As a DJ, Steve has played at clubs, parties and events throughout Europe, Japan, Australia, America, including The Rex, Liquid Rooms, Rockets, Precious Hall, Yellow, module, Unit, Sonar Festival, Zouk, Tribal Gathering, Tresor, Bugged Out; Ostgut , Slam, Pure, Berghain and the British arts council. As a producer he has recorded under both his own name and several aliases (The Evader, Kim Bilir, S.B. Project), and as a remixer he has redefined tracks for Joey Beltram, Luke Slater, Plastikman, Dj Rush, Hauschka, The Advent, Teste, The Fisherman, Terence Fixmer, Dustin Zahn, Blazej Malinowski and Planetary Assault Systems.

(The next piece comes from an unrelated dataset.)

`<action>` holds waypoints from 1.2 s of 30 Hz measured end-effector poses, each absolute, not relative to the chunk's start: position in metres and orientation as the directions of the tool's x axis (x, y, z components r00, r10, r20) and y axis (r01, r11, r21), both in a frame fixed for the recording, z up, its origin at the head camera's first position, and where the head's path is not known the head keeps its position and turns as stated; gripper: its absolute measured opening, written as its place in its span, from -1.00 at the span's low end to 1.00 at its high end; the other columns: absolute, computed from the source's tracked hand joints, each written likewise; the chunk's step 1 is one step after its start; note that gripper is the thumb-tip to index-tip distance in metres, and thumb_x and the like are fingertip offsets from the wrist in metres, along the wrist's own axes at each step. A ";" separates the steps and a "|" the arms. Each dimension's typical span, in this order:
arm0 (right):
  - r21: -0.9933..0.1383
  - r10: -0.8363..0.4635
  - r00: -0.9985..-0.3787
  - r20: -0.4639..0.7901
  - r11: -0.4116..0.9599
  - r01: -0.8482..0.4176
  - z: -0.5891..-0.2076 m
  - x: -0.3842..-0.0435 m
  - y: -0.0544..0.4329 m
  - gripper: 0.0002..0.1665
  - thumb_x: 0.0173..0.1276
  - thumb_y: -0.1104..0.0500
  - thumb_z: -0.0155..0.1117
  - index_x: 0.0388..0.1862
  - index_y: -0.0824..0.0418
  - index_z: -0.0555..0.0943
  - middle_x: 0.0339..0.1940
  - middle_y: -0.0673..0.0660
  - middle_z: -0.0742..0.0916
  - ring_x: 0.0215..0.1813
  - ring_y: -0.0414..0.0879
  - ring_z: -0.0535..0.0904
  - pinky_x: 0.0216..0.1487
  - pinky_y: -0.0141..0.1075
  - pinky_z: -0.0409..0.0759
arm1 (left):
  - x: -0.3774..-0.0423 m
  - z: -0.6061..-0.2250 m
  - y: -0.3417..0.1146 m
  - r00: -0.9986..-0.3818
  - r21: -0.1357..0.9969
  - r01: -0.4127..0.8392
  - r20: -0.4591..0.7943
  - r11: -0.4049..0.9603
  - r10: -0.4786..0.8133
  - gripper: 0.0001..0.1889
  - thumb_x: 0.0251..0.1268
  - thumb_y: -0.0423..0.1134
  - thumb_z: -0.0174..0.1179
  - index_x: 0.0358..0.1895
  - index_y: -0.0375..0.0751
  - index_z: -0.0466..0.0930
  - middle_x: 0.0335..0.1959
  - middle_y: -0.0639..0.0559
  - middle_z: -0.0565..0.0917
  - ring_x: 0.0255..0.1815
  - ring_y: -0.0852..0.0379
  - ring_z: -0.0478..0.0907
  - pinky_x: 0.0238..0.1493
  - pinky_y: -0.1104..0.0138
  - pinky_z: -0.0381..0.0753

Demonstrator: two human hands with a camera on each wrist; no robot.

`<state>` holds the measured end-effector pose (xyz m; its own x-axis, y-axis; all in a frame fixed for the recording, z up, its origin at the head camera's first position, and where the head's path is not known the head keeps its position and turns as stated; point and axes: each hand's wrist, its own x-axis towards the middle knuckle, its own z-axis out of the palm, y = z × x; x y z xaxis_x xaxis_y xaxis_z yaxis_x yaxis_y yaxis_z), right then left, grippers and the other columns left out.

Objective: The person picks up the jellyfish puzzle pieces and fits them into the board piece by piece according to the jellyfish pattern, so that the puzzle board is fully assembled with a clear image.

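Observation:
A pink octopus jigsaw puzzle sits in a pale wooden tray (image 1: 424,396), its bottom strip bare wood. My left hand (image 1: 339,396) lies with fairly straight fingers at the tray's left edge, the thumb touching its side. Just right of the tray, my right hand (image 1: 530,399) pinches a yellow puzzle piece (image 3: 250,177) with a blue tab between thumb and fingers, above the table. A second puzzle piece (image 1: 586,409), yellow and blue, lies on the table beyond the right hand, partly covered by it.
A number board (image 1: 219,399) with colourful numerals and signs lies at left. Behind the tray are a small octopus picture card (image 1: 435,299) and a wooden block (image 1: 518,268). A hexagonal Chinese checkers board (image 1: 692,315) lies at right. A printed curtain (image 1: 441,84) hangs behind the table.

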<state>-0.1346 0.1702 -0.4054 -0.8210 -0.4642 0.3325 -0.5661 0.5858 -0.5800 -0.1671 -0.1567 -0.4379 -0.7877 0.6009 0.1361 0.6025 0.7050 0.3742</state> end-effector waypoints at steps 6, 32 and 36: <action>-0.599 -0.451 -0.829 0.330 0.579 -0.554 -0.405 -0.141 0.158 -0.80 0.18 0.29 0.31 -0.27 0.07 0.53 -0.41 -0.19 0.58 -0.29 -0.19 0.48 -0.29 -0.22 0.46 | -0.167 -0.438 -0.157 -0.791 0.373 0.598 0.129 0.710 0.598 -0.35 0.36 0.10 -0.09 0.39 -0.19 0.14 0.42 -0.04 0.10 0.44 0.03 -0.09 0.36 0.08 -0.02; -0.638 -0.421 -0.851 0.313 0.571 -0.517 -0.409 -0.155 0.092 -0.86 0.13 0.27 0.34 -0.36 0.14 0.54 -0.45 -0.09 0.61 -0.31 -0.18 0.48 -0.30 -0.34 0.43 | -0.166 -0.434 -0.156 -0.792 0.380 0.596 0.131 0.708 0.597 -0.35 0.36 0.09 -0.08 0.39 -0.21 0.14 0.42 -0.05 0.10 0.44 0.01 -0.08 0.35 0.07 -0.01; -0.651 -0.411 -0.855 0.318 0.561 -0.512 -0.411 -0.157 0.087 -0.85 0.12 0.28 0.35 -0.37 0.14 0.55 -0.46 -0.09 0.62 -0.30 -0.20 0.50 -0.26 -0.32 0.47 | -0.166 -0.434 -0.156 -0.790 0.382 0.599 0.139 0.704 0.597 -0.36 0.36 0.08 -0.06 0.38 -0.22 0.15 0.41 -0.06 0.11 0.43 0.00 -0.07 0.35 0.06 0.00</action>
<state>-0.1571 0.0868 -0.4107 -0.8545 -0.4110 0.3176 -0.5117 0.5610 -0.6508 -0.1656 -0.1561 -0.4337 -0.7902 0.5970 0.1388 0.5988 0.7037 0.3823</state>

Steve has also produced soundtracks for Arts Council theatre productions and for documentaries. The Cosmic records returned 2014 marking a number of new Bicknell Lost recordings releases and In 2015 Steve released 2 tracks, over 2 vinyl only EP's on Ostgut Ton as part of Function's official Berghain 07 mix. 2016 Steve's produced exclusive tracks for Dave Sumner/Function's infrastructure NY, 25 years of Soma, James Ruskin's blueprint 20 years. 2016 along with Luke Slater and Dave Sumner the collaboration project LSD was formed and Steve launched his new label November 2017 6dimensions focusing on a philosophy of the human mind.

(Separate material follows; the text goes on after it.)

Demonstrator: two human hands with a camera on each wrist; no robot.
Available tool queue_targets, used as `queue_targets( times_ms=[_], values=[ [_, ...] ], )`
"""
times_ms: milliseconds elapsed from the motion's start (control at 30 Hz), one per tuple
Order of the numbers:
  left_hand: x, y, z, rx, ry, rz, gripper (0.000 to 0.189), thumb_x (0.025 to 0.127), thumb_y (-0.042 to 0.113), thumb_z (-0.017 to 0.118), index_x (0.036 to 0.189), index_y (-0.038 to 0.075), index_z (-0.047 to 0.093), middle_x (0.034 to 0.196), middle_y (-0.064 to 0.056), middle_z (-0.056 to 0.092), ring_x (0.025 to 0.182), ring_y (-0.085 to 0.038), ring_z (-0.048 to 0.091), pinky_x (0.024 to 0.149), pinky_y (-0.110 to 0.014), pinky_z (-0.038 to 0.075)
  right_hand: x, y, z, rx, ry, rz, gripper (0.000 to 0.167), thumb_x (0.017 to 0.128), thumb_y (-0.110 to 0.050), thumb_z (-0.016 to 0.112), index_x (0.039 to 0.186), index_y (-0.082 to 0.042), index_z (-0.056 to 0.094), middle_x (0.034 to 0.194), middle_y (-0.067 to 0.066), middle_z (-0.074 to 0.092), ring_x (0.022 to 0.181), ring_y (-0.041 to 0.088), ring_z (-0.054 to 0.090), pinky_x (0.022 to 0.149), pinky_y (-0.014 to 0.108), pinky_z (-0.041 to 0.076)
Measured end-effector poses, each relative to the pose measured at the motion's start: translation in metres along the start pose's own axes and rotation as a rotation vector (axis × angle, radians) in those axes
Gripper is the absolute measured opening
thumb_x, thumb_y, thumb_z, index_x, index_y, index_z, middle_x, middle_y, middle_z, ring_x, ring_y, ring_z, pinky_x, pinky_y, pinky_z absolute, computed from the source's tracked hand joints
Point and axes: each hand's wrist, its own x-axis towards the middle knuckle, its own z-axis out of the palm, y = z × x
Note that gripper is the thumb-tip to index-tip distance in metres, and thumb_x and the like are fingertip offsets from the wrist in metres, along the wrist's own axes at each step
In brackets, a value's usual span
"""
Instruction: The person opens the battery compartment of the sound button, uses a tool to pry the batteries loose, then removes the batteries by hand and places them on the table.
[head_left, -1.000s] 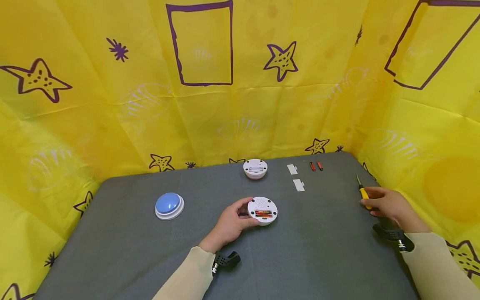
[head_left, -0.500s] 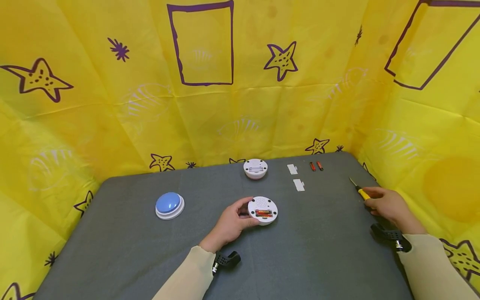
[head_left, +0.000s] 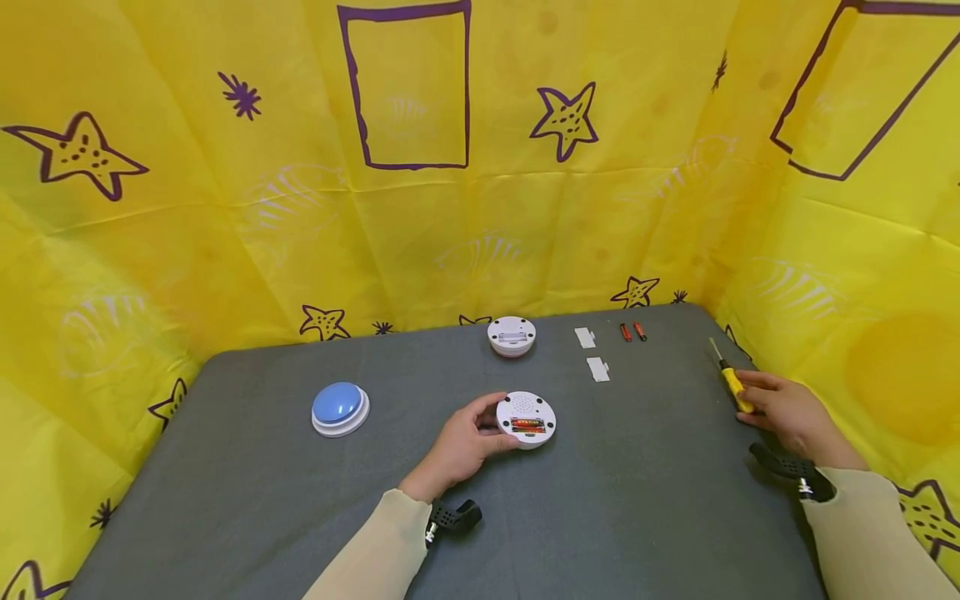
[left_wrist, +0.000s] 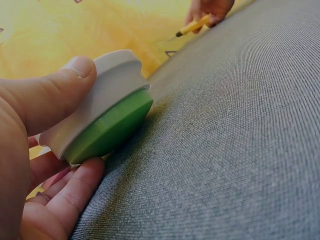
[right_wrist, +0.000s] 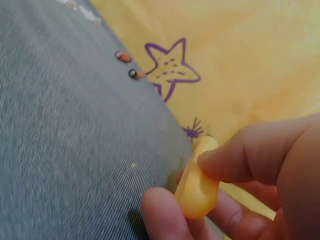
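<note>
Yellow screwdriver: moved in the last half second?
Yes: in the head view, the yellow screwdriver has shifted rightward, away from the loose red batteries.

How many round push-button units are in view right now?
3: the green-domed unit held in the left hand, underside up; the open-bay unit farther back, also underside up; and the blue-domed unit left of both, dome up. None looks hidden.

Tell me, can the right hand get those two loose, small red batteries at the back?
Probably yes: nothing stands between the right hand and the batteries, but it holds a slim yellow-handled metal screwdriver.
</note>
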Motion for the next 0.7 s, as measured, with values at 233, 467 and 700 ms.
queue_targets(
  times_ms=[233,467,700],
  values=[
    [-0.008,0.022,-0.001,0.011,-0.006,-0.008,0.069,0.084,0.011,0.082,0.144,0.003,0.049,0.117,-0.012,0.065,0.104,-0.027,0.062,0.086,-0.036,0.050,0.003,-0.010,0.001,0.233,-0.030,0.050,0.075,0.104,-0.019,0.056,0.153,0.013,0.008,0.113,0.004,0.051,0.088,0.013,0.063,0.081,0.031,0.055],
    [-0.015,0.039,-0.002,0.000,-0.013,0.018,0.068,0.084,0.009,0.082,0.142,-0.001,0.050,0.115,-0.013,0.065,0.102,-0.028,0.062,0.084,-0.033,0.050,0.004,-0.024,0.012,0.327,-0.074,0.008,0.077,0.101,-0.007,0.059,0.152,0.012,0.005,0.114,0.013,0.049,0.090,0.020,0.068,0.082,0.033,0.056],
    [-0.014,0.037,-0.003,-0.008,-0.016,0.002,0.068,0.084,0.010,0.082,0.143,0.000,0.050,0.116,-0.013,0.065,0.103,-0.029,0.062,0.085,-0.034,0.050,0.009,-0.041,0.028,0.047,-0.035,-0.073,0.063,0.103,-0.010,0.056,0.150,0.014,0.021,0.128,0.027,0.047,0.092,0.018,0.067,0.080,0.031,0.056]
  ],
)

Steve Bicknell's productions and LOST has influenced a whole generation of electronic musicians. Yet despite the huge success of both Lost and his personal development as a DJ and producer, Steve has retained a palpable sense of humility and a true groundedness in everything he does. Like the rugged, minimal sound that LOST became known for, the events (and in extension all of what Steve has stood behind), have been indelibly marked by a progressive and uncompromising attitude. There is a pure vision, a complete engagement and deep immersion in the fabric of the music that disregards shallow peripherals and vagaries such as celebrity, fashionability, and kowtowing to media/commercial interests. Steve has remained connected to the roots, eschewing the mainstream, sticking firm to ideals and principles. Steve's approach has been devoid of posturing or clamouring for attention. It has never been about following trends, but the formation of his own solid identity - an unswerving, singular vision guided by a deep and enduring devotion to the music that inspires him and a desire to present it in the purest way possible, allowing the listener to think and to feel for themselves, unburdened by external association.